On Wed, 13 Sep 95 12:39:13 -0400 
James Hugunin said:
> I would also like to comment on some of the less controversial points  
> raised by Jim Fulton in his first post regarding basic methods for matrix  
> objects.
> >> transpose - The transpose of the matrix (not needed if "~" is used for
> >> transpose)
> > I'm thinking that this (or ~) should return by reference.
> I agree completely.  In fact, when I went about implementing matrix slices  
> (so that m[((1,3),)] can be properly returned by reference, I noticed that  
> transposing a matrix was trivially implemented by converting it to a matrix  
> slice.  This of course raises the issue of how to properly deal with these  
> matrix slices.
> For example, the way my code is written now, if I try to add a slice to a  
> matrix, I can perform the operation quickly without needing to convert the  
> slice to a matrix, as long as the slice meets a fairly obscure list of  
> requirements.  Basically these can be summarized as the fact that there must  
> be a constant offset between the indices for each dimensions.  ie.
> M[((1,3,5),)] would be easy to deal with (as fast as a matrix) whereas:
> M[((1,3,6),)] would not be

I think this is too strange.
> What bothers me about this gets back to your earlier complaints regarding  
> automatic coercion as being a possible source of errors (which I've come  
> around to agreeing with in general).  On the other hand, conceptually, it  
> would be nice to be able to treat a slice exactly the same as a matrix  
> whenever possible.

Right.  This is polymorphism, not coercion.
> I see three options, none of which seems perfect, but I am inclined towards  
> the third.
> 1) Don't allow slices to be passed to functions which require a matrix  
> argument, and don't allow numeric operations on slices

> 2) Treat a slice just like any other non-matrix sequence, and allow numeric  
> operations, and allow it to be passed to matrix functions using the generic  
> sequence to matrix functions (there is an interesting issue here having to  
> do with copying data back from the matrix to the input sequence if it turns  
> out that the function modifies it's input data.  I'm curious as to how you  
> deal with this, or whether you just don't allow this to happen).
> 3) Whenever a slice is passed to a function requiring a matrix argument,  
> automatically copy the data from the slice to a contiguous block of memory.   
> Allow slices to be used in numeric operations, doing this efficiently where  
> possible, and copying the slice to a contiguous block of memeory where not  
> possible.  This would be the most efficient solution.

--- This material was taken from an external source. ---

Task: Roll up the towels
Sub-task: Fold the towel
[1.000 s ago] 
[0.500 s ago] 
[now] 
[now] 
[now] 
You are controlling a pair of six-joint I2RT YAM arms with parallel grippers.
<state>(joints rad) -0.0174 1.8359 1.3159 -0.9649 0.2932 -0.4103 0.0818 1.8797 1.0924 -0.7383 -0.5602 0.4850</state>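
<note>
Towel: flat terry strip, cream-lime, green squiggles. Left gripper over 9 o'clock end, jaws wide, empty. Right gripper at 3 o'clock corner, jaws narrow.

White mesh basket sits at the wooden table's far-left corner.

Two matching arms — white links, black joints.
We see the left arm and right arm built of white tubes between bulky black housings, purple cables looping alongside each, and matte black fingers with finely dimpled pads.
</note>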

I can't tell 2 and three apart.

Currently, if FIDL calls a function that modifies one of it's
arguments, the modified value is returned as an element of the return
list.  Non-scalar output/modify values are always matrices. If a
modify argument *is* a matrix, then it gets modified, otherwise it
gets copied.  This is a bit gross but it handles most cases.

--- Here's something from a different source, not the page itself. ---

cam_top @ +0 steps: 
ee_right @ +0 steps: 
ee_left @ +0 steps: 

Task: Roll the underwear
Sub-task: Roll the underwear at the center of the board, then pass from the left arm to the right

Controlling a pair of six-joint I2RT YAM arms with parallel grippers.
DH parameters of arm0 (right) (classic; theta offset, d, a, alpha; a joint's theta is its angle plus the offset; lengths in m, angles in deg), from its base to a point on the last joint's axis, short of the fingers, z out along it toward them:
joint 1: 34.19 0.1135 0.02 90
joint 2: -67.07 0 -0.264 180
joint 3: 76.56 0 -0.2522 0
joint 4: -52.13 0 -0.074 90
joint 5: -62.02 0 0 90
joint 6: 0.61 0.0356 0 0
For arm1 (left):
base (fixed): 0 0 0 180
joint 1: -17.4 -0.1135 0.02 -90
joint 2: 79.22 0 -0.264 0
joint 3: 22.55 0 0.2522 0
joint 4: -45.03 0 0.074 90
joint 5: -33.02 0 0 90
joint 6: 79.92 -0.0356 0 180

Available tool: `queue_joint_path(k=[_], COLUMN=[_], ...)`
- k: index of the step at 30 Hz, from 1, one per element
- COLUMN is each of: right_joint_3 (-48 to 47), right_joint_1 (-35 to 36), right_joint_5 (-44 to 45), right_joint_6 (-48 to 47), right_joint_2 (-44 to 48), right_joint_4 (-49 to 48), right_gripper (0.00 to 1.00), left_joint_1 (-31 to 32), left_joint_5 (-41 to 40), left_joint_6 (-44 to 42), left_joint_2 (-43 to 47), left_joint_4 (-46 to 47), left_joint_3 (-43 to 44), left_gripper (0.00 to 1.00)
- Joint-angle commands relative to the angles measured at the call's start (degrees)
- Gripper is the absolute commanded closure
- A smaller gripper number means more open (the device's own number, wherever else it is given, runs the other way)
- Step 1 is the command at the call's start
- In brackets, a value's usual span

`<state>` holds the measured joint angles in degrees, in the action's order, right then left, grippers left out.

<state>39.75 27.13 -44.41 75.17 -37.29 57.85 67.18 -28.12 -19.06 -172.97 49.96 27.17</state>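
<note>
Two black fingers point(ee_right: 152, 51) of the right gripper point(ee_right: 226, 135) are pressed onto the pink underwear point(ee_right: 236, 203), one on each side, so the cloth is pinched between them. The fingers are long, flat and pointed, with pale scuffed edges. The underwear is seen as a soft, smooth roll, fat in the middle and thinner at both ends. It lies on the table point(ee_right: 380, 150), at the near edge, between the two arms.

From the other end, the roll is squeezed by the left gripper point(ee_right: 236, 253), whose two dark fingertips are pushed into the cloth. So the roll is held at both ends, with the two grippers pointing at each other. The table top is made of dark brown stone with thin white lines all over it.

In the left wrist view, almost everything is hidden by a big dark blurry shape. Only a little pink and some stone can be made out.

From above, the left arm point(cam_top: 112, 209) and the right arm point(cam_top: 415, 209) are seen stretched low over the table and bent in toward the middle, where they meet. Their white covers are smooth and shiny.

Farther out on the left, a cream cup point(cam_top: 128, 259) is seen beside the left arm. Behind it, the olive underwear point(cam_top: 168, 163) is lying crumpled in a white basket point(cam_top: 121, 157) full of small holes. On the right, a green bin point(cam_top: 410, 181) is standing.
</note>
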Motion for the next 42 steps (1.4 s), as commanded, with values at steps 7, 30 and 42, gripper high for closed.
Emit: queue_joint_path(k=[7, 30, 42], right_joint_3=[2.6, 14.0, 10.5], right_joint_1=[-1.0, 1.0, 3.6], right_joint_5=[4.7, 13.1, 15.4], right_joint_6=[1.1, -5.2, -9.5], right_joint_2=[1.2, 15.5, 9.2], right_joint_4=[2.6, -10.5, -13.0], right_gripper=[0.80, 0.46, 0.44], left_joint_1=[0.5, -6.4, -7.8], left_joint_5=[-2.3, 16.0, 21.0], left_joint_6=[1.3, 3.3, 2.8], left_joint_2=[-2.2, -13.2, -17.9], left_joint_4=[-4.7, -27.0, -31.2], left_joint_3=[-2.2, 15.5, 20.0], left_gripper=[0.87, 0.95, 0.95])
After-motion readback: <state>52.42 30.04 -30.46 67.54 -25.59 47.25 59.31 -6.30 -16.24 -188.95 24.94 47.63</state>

> >> byteswap - Useful for reading data from a file written on a machine with a  
> >> different byte order
> > Hm. Does this operate in-place or return a value?
> In-place.  In fact, I am tempted to try and make all of the methods on  
> matrices operate "in-place" in order to be in line with list objects.

I'm not sure what you mean by this.  Surely, you aren't trying to


cause m[1][1] to equal 99? Are you?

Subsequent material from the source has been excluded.